R. Whether they get along well or badly with each other, I don’t care. The big question is whether anything has really changed, and the answer is that so far it hasn’t. When is the repressive apparatus going to be dismantled? When is the law against hate, used to persecute people for tweeting, going to be eliminated?
Q. Is there not then a new political moment?
R. The new political moment is to have a free press, to return the signals of international channels and for the releases of prisoners to be full freedoms. Hopefully it’s just a matter of time. If not, it’s just an accommodation so that nothing changes. After so many abuses, Venezuelans are not going to settle for that. That is Delcy Rodríguez’s challenge and how she wants history to remember her. After what happened on January 3, in the way it happened, it can happen again.
Q. What is happening in the barracks? How do you re-institutionalize weapons in a country where thousands of civilians act as militiamen?
R. The issue of security does not seem to be on the agenda right now. But re-institutionalization requires the Armed Forces to once again comply with the Constitution. Maduro used it to stay in power, but that changed today. The question is whether he will continue to defend a political party or return to his constitutional role.
Q. What is the role of Vladimir Padrino? Under other circumstances, wouldn’t a Defense Minister who suffers such an attack have resigned?
R. The Government will never recognize a weakness or a failure. It seems that in the United States election what mattered was not who has the military strength, but who has the strength in terms of the functioning of the government, but from the economic point of view. And that is Delcy Rodríguez.
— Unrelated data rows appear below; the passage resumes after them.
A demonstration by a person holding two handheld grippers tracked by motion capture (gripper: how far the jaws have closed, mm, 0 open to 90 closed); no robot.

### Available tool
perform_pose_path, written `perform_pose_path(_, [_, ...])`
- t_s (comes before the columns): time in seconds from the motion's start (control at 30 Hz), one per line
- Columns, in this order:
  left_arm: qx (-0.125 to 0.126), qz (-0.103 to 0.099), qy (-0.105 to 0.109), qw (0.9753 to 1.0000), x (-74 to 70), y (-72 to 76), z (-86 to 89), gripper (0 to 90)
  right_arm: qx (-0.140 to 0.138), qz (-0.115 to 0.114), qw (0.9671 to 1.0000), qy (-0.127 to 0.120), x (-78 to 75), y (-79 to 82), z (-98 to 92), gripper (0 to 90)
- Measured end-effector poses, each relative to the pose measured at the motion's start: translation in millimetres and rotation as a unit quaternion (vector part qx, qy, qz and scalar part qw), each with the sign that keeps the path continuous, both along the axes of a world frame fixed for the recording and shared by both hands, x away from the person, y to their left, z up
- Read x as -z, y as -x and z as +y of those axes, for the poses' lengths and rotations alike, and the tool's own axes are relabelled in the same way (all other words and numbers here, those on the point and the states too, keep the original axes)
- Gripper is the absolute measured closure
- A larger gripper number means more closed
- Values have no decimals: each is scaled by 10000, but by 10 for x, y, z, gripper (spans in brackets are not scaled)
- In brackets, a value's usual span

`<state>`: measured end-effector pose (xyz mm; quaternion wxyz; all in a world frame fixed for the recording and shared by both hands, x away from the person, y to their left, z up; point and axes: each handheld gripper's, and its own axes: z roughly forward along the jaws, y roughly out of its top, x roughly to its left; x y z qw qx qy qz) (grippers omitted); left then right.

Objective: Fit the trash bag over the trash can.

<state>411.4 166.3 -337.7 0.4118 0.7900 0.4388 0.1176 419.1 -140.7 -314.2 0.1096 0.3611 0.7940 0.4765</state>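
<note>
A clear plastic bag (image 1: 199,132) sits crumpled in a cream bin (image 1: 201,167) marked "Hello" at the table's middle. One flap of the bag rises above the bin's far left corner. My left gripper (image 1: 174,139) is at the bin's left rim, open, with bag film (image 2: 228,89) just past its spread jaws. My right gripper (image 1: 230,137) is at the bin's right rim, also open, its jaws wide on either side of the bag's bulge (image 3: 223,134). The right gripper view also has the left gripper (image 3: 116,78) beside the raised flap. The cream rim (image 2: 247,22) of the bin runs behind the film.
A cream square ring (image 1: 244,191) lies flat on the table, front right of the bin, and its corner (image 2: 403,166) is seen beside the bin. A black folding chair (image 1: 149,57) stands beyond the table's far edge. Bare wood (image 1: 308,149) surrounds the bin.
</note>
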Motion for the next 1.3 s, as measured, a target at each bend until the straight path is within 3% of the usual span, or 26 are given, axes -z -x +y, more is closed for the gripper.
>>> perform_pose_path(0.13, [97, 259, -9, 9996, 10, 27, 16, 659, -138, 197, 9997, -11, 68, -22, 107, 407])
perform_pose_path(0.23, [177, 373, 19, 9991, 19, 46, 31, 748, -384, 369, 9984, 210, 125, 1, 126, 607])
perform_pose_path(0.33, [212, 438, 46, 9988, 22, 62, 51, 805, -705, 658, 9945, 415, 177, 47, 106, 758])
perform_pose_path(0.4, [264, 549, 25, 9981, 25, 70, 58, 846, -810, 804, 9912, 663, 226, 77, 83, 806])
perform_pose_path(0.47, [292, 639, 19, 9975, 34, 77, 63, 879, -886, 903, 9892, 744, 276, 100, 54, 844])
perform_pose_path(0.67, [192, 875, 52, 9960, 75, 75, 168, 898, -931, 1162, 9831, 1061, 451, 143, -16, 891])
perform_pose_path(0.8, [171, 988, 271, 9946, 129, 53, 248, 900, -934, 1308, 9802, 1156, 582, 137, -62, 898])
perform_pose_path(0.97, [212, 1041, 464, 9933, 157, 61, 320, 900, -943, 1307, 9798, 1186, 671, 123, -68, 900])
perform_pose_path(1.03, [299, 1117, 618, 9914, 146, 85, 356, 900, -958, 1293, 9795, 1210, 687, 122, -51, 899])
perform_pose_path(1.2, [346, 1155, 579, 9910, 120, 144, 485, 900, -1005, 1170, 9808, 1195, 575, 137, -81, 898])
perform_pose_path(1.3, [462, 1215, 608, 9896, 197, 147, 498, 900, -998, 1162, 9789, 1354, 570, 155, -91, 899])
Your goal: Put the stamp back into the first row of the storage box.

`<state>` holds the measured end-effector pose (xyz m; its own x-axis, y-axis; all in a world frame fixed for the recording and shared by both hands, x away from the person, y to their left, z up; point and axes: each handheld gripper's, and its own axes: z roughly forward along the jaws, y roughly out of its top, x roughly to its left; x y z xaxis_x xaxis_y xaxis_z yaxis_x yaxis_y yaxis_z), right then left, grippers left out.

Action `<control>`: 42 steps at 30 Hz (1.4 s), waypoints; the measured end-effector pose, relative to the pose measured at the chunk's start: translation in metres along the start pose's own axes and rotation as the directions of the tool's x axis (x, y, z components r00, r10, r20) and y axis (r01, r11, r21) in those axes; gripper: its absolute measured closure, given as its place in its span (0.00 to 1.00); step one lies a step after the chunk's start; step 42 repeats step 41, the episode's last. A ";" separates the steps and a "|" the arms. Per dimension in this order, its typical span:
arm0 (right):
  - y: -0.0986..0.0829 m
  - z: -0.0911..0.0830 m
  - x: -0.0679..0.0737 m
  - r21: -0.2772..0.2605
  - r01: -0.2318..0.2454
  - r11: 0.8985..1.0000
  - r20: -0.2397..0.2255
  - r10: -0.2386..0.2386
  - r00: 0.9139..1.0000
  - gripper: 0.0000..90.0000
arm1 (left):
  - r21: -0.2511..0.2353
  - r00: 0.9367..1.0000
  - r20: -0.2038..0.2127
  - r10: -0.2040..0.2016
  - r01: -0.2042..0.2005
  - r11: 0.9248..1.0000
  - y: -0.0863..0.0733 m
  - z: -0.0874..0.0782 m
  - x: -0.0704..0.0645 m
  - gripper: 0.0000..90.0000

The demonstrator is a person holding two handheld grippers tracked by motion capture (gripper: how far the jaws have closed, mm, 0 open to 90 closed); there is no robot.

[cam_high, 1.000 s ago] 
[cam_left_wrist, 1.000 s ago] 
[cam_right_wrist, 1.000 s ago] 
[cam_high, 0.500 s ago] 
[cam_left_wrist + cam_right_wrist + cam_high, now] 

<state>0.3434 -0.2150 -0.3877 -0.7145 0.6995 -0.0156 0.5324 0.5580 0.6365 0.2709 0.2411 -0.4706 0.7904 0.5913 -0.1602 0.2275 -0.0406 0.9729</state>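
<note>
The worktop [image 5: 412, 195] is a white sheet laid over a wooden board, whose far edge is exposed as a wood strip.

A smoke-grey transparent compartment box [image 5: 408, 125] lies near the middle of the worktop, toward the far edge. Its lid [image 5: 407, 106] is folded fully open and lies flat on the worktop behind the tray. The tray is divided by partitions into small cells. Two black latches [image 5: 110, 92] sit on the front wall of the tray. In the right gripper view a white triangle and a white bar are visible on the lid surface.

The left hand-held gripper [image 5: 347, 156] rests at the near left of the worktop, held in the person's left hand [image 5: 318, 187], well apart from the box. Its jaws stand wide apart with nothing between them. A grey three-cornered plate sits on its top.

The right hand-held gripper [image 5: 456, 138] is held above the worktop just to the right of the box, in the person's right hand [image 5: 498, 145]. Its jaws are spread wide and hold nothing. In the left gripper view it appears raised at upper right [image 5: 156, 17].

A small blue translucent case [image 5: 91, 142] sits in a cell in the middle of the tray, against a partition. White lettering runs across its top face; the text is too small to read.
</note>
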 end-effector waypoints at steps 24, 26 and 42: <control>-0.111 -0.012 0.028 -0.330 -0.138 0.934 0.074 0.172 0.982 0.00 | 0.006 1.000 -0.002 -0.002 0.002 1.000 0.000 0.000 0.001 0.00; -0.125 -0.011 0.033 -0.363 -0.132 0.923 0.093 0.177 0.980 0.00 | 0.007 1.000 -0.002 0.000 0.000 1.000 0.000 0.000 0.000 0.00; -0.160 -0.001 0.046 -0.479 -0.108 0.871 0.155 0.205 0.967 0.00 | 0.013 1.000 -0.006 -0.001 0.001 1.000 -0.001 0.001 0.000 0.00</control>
Q. Do you believe that the United States protects Venezuela?
R. That word, tutelary, sounds to me like they were talking to me about my mother. There I believe that María Corina has an important role: beyond her legitimate aspirations, she has to prevent those three steps of Rubio’s plan from remaining only in the first when economic aspirations begin to be satisfied. I am not going to go into the internal differences of the opposition. The truth is that when María Corina herself opens the possibility of a new election, you see that there has been a turn. They accused us of being normalizers and we never turned the page; We said that that 2024 election was not charged. But I’m not going to stay in that discussion, because it never ends.
Q. Are there direct channels with Delcy or Jorge Rodríguez?
R. No.
Q. Can the cause of political prisoners reunify the opposition?
R. That is everyone’s cause. We are all asking for the freedom of political prisoners. If we take it to partisan confrontation, the government closes and it is in our interest that they leave as soon as possible. There is common cause, but we must be very careful that no one tries to capitalize on the freedom of a political prisoner.